Top of Data
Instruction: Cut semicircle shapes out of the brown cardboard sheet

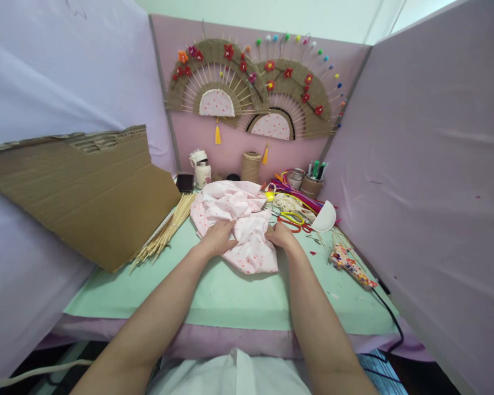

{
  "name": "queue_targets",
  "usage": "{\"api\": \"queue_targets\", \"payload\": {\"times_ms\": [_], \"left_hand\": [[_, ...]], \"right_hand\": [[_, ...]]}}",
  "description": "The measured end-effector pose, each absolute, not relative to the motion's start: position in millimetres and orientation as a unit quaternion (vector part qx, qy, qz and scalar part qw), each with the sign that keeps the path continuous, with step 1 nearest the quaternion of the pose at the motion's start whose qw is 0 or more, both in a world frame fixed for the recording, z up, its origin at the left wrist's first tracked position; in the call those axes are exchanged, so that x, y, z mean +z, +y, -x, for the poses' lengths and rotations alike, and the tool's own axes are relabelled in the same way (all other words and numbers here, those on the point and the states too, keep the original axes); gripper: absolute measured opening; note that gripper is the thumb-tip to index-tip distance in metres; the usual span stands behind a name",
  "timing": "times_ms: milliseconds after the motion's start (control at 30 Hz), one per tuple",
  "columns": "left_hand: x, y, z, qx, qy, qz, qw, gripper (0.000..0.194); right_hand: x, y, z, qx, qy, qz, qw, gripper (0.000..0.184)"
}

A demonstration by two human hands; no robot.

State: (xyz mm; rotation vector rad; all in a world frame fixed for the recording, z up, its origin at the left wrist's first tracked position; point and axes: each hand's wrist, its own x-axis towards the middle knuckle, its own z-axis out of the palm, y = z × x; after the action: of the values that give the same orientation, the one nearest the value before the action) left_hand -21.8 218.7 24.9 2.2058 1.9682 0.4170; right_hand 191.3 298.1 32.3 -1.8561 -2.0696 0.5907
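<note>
A crumpled piece of pale pink fabric (251, 241) with small red spots lies bunched on the mint-green table cover (230, 307). My left hand (219, 238) grips its left side, thumb and fingers closing on the folds. At the right edge, my right hand (280, 235) pinches the same fabric, with its fingertips partly hidden. Just beyond my right hand lie yellow-handled scissors (292, 218) and red-handled scissors (288, 225). A white half-circle piece (324, 217) rests farther right.
Bamboo sticks (164, 230) and a large cardboard sheet (86, 197) stand left. A flower-patterned glue gun (352, 266) with a black cord lies right. Behind are a twine spool (251, 167), a bottle (202, 171) and a pen holder (313, 185). Decorated fans (218, 49) hang on the back panel.
</note>
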Motion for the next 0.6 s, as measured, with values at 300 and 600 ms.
{"api": "queue_targets", "payload": {"times_ms": [300,600], "left_hand": [[29,216,26,0.176,0.663,-0.721,0.092,0.067],[36,215,55,0.180,0.752,-0.632,0.050,0.038]], "right_hand": [[53,288,-224,0.043,-0.540,0.772,0.332,0.060],[37,291,-198,0.145,-0.696,0.687,0.149,0.050]]}}
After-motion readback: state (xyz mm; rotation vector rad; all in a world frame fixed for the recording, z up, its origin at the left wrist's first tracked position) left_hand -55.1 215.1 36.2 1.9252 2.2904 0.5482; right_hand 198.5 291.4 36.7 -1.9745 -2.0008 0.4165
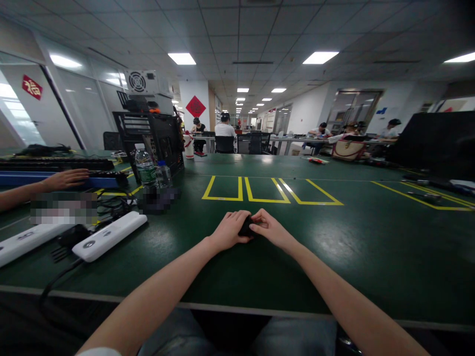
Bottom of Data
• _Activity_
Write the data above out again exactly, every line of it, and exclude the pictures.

• _Task result_
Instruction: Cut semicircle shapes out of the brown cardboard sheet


{
  "name": "queue_targets",
  "usage": "{\"api\": \"queue_targets\", \"payload\": {\"times_ms\": [_], \"left_hand\": [[_, ...]], \"right_hand\": [[_, ...]]}}",
  "description": "The measured end-effector pose, each absolute, not relative to the motion's start: position in millimetres and orientation as a unit quaternion (vector part qx, qy, qz and scalar part qw), each with the sign that keeps the path continuous, with step 1 nearest the quaternion of the pose at the motion's start whose qw is 0 or more, both in a world frame fixed for the recording, z up, its origin at the left wrist's first tracked position; in the call those axes are exchanged, so that x, y, z mean +z, +y, -x, for the poses' lengths and rotations alike, and the tool's own axes are relabelled in the same way (all other words and numbers here, those on the point and the states too, keep the original axes); gripper: absolute measured opening; note that gripper is the thumb-tip to index-tip distance in metres; the usual span stands behind a name",
  "timing": "times_ms: milliseconds after the motion's start (control at 30 Hz), one per tuple",
  "columns": "left_hand: x, y, z, qx, qy, qz, qw, gripper (0.000..0.194); right_hand: x, y, z, qx, qy, qz, qw, gripper (0.000..0.184)"
}

A demonstration by two human hands; no robot.

State: (xyz mm; rotation vector rad; all in a world frame fixed for the recording, z up, its origin at the left wrist's first tracked position; point and axes: each hand's wrist, its own x-axis towards the middle knuckle, its own z-axis out of the palm, y = z × x; after the action: of the values that give the same orientation, the one nearest the value before the action) left_hand -21.8 218.7 24.9 2.2058 1.9682 0.4170; right_hand 191.3 298.1 32.3 -1.8561 -2.0696 0.5907
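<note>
A crumpled piece of pale pink fabric (251, 241) with small red spots lies bunched on the mint-green table cover (230, 307). My left hand (219, 238) grips its left side, thumb and fingers closing on the folds. At the right edge, my right hand (280, 235) pinches the same fabric, with its fingertips partly hidden. Just beyond my right hand lie yellow-handled scissors (292, 218) and red-handled scissors (288, 225). A white half-circle piece (324, 217) rests farther right.
Bamboo sticks (164, 230) and a large cardboard sheet (86, 197) stand left. A flower-patterned glue gun (352, 266) with a black cord lies right. Behind are a twine spool (251, 167), a bottle (202, 171) and a pen holder (313, 185). Decorated fans (218, 49) hang on the back panel.
</note>
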Motion for the next 0.6 s, as measured, with values at 300 and 600 ms.
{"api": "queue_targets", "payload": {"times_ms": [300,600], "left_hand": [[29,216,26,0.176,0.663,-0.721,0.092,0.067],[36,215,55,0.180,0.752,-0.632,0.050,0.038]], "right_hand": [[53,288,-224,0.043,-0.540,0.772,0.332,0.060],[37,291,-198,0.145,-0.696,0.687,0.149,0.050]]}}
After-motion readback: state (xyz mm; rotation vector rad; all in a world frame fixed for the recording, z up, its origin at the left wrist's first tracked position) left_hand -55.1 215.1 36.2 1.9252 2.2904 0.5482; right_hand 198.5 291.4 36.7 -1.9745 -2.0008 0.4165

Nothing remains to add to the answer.